ZSky AI started with boxes of GPU parts on my floor. Before writing a single line of application code, I needed to build the machine that would run everything. Seven RTX 5090 GPUs, a 32-core processor, enough RAM to keep multiple models loaded, fast NVMe storage. Assembling a system this large is not like building a gaming PC — every component decision has implications for power delivery, cooling, and reliability that you only discover after the system is running under sustained load.
The first boot was nerve-wracking. All seven GPUs lit up, the system posted, and I felt a surge of excitement that lasted about thirty minutes — until I ran a stress test and learned about thermal management the hard way.
The first three months were pure infrastructure work. Getting the inference pipeline running. Building the queue system. Setting up monitoring. Writing the API layer. None of this was user-facing — it was the invisible foundation that everything else would sit on.
I rewrote the queue system three times during this period. The first version was too simple — round-robin distribution that ignored GPU state. The second was too complex — a machine learning-based scheduler that was impossible to debug. The third was just right — heuristic-based routing with enough intelligence to matter and enough simplicity to maintain.

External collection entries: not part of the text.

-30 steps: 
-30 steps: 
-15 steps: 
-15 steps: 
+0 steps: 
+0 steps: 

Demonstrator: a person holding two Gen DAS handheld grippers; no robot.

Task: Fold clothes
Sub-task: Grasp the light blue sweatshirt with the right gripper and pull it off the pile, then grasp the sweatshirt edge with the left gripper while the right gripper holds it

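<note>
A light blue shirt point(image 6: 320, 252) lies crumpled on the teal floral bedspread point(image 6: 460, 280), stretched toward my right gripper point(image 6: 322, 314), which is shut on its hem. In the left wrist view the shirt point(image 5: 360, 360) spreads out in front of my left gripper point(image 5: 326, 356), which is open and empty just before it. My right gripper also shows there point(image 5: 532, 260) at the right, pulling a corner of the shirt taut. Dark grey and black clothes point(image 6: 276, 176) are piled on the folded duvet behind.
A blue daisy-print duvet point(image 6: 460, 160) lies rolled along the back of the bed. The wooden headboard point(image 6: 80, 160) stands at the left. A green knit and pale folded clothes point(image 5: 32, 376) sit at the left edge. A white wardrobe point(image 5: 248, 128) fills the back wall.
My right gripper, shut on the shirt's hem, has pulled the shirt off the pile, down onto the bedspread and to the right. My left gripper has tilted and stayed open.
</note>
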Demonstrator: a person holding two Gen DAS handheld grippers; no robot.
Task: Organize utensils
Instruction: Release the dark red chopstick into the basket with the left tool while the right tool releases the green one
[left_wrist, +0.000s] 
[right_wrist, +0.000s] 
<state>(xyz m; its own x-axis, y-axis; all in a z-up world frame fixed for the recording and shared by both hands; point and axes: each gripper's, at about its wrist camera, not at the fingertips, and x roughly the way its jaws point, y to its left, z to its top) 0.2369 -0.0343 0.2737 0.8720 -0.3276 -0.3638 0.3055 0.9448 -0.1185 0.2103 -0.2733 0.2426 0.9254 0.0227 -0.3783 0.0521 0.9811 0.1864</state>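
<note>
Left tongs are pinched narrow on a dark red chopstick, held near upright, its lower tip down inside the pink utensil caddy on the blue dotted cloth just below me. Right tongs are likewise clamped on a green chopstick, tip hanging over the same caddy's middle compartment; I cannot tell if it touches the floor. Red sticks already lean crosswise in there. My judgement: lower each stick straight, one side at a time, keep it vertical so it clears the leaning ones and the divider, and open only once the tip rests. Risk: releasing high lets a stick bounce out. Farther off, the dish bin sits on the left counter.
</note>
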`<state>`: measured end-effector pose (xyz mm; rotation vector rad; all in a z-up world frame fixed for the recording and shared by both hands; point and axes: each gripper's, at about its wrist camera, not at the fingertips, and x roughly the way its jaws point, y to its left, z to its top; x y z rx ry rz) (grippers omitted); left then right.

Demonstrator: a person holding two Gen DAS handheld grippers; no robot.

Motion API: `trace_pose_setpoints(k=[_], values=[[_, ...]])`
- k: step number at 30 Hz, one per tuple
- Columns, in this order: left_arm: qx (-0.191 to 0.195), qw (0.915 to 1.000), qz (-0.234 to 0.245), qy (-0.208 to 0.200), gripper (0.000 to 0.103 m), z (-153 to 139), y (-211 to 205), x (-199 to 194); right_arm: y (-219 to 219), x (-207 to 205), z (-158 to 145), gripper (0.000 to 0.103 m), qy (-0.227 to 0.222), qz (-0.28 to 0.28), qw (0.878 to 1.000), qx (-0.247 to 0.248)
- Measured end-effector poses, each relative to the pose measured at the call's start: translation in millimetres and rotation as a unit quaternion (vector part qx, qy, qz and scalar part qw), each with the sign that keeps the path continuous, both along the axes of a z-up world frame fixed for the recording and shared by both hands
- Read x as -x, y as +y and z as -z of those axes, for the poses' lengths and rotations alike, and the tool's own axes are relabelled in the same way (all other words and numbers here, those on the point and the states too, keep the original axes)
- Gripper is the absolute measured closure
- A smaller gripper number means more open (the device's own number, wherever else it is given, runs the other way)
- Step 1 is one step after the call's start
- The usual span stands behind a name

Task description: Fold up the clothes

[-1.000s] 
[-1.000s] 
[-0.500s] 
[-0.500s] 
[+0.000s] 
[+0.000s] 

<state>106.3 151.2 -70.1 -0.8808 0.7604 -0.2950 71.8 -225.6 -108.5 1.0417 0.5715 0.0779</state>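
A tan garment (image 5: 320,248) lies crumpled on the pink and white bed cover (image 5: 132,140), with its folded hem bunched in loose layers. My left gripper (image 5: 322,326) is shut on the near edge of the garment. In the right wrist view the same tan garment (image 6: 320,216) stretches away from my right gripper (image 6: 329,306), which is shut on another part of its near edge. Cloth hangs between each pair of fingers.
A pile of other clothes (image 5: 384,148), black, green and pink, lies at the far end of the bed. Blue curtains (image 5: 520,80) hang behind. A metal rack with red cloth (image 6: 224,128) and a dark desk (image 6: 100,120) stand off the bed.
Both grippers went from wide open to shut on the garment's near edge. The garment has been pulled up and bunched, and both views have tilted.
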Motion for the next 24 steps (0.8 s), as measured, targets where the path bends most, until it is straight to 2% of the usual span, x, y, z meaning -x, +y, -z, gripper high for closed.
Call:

With the foundation in place, I turned to optimization. Initial generation times were 15-20 seconds. That was technically functional but experientially terrible. Users expect near-instant results. Getting to sub-3-second generation required a systematic approach: model quantization, step count optimization, pipeline parallelism, and caching strategies.
This phase taught me that optimization is never finished. Every time I hit a target, I found another bottleneck to address. The process is addictive in a dangerous way — you can spend weeks shaving off 100 milliseconds that no user will notice. Learning when to stop optimizing and start building features was an important discipline.
Launch day was anticlimactic in the best possible way. The system handled its first real users without drama. The monitoring showed healthy GPU temperatures, low latency, and zero errors. All those months of infrastructure work had paid off — the foundation held.
What I did not anticipate was the feedback. Users immediately started pushing the platform in directions I had not imagined. They wanted features I had not considered. They used prompting techniques that exposed edge cases in my pipeline. They found UI issues that were invisible to me after months of staring at the same interface. This feedback reshaped my roadmap completely.
The last quarter of year one was about responding to what users actually wanted versus what I thought they wanted. I added video generation capabilities. I improved the prompt processing pipeline. I redesigned parts of the UI based on user feedback. I built a payment system for premium tiers.
Growth came organically — users sharing their creations, word of mouth, people discovering the platform through search. No paid marketing, no growth hacks, just a product that people found useful enough to tell others about.
Year one is over. The platform works, users are generating images and videos, and the infrastructure I built can scale to handle significantly more demand. Year two will be about expanding capabilities, growing the user base, and continuing to build the AI platform that I wish existed when I started. The journey is just beginning.